若是身子不好,更要早早留下后嗣,不然百年后无人供奉--这是寻常百姓家都明白的道理,元祯的心思向来玲珑剔透,却屡次推却母后为她纳妃,她怎会想不到这一层呢?
莫不是修行佛法走火入魔,真信了经文里戒色绝欲的鬼话?
还是元祯也有意纳妃,只是苦于没了诞育后嗣的能力,所以才遮掩推脱?
在正殿门口,元焘撞见一身药香的谢真一与她的婢女。
主仆二人神色不豫,谢真一尤甚,她平日生动的眼眸魂不守舍,连门槛都忘了迈,一个趔趄差点跌倒,幸好婢女眼疾手快,扶了她一把,这才免了谢真一的狼狈。
“七娘小心脚下的路。”
谢真一是元祯青梅时的玩伴,幼时便露聪慧美貌,只是为人清冷,除了元祯,见谁都好似隆冬的冰雪,元焘遇着她,总有些莫名的怕。
今日不一样,一贯神情散朗的谢七娘如此失态,早没了冰寒霜冷的模样,元焘一双眼睛便多在她脸上打量了几回。
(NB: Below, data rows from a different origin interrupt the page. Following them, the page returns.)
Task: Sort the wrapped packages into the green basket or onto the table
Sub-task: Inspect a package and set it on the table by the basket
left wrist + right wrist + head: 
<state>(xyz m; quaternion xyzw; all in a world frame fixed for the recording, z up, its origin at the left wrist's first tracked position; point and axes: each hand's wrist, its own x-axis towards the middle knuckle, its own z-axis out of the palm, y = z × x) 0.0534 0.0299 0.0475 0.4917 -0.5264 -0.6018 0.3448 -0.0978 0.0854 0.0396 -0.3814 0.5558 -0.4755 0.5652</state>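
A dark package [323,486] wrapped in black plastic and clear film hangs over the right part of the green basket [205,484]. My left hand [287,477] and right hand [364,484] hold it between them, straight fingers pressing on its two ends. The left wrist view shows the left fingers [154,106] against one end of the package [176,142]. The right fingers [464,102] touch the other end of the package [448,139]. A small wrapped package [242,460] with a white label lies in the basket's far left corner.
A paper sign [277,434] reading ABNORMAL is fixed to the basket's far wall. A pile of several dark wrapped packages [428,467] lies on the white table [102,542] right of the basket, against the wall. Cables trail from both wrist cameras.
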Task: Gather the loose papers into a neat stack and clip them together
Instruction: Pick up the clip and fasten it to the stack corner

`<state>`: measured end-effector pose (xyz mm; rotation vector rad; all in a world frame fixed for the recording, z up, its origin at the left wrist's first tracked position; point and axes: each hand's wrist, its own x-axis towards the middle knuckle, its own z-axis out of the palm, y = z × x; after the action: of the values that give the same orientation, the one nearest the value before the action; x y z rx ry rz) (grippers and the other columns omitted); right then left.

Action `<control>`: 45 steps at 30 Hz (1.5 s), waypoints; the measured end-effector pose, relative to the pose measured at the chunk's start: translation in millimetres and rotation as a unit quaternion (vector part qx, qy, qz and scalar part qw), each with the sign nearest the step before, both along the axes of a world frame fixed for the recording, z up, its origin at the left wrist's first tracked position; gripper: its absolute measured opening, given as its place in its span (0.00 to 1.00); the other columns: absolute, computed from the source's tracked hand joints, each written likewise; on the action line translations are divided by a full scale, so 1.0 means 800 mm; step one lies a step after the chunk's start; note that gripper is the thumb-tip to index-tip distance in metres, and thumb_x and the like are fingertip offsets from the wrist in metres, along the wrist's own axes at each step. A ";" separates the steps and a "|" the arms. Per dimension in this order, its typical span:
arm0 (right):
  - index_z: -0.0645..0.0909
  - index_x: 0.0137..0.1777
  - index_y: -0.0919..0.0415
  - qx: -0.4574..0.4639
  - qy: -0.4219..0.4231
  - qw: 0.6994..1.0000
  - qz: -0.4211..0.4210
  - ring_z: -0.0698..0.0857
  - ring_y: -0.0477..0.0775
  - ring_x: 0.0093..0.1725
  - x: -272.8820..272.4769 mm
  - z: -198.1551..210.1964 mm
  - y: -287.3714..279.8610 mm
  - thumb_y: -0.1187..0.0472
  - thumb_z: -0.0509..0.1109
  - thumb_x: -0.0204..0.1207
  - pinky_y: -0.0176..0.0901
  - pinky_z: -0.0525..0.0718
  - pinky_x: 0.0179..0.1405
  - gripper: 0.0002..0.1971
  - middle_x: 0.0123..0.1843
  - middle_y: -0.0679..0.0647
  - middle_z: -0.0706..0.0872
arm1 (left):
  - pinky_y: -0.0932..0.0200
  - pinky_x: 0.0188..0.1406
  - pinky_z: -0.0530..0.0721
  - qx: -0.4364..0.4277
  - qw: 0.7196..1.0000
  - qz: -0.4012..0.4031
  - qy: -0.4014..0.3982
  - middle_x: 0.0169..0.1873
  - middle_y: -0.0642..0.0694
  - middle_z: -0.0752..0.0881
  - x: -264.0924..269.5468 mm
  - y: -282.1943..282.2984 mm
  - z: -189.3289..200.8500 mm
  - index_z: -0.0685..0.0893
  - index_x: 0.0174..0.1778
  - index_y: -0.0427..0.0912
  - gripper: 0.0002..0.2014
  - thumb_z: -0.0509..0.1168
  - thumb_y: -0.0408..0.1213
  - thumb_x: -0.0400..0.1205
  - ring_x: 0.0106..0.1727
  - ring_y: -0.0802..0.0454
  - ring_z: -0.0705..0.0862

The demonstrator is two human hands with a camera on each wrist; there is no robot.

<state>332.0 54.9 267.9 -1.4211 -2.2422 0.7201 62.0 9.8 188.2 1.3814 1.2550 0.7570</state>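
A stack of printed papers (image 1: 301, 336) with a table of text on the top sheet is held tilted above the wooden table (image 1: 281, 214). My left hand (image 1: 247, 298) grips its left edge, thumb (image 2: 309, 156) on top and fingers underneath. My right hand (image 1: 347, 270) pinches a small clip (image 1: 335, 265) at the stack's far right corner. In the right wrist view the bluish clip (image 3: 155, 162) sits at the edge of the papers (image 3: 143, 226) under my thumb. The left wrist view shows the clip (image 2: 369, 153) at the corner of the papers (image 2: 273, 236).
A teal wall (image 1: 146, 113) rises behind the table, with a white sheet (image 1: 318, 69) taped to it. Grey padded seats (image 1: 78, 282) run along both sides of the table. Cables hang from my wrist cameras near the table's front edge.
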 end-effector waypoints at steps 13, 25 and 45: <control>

他想到最近不平的局势,七娘的阿娘谢济刚刚铲除了前废帝的亲信,盘踞在扬州的骠骑将军羊赞,被朝廷由广陵太守提拔为扬州刺史,镇守建邺。
谢家正是春风得意的时候,元焘可不能错过与笼络谢家人的机会,热切道:“七娘又来为阿姊针灸?我听母后说赏花宴的帖子也送去了谢府,筵席已开,许多娘子郎君都坐定了,我着人带七娘过去。”
谢真一勉力与他施礼,听到赏花宴三个字,内心更是如针扎了一般痛,她婉拒:“府中来人,道是有事,我便不去了。”